#### REQUIRED ACTION
Reproduce the data exactly as given, except for any images.

#### INFORMATION PROVIDED
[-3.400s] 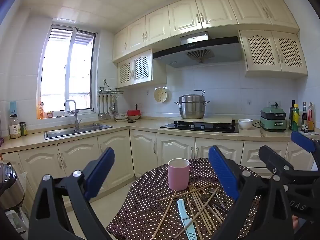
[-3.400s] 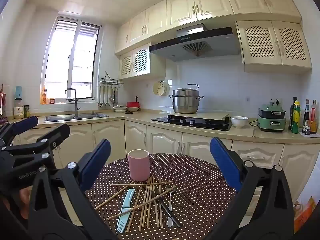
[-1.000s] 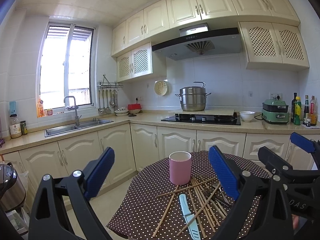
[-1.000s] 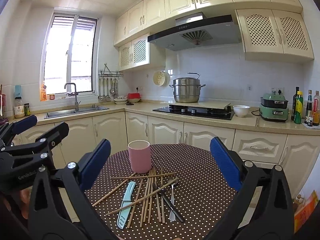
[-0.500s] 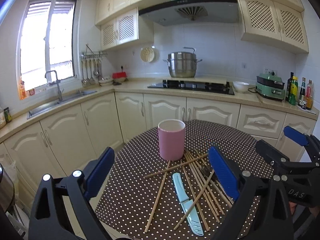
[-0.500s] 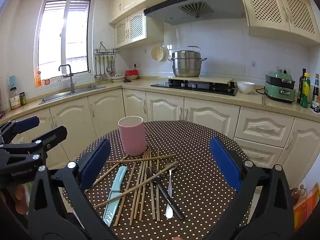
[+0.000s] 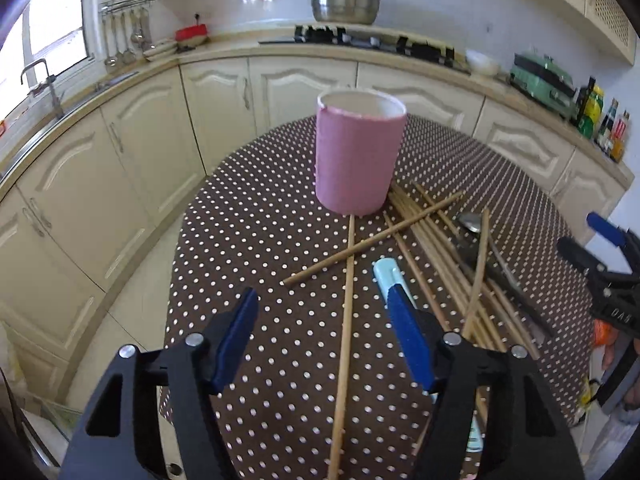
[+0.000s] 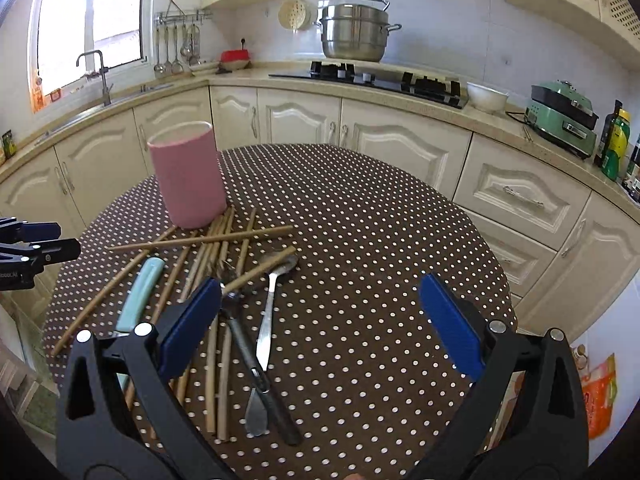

#### EXPECTED OUTPUT
[-3.400s] 
[-3.400s] 
[-1.000s] 
[-1.000s] 
[-0.500s] 
[-0.500s] 
[+0.000s] 
[+0.000s] 

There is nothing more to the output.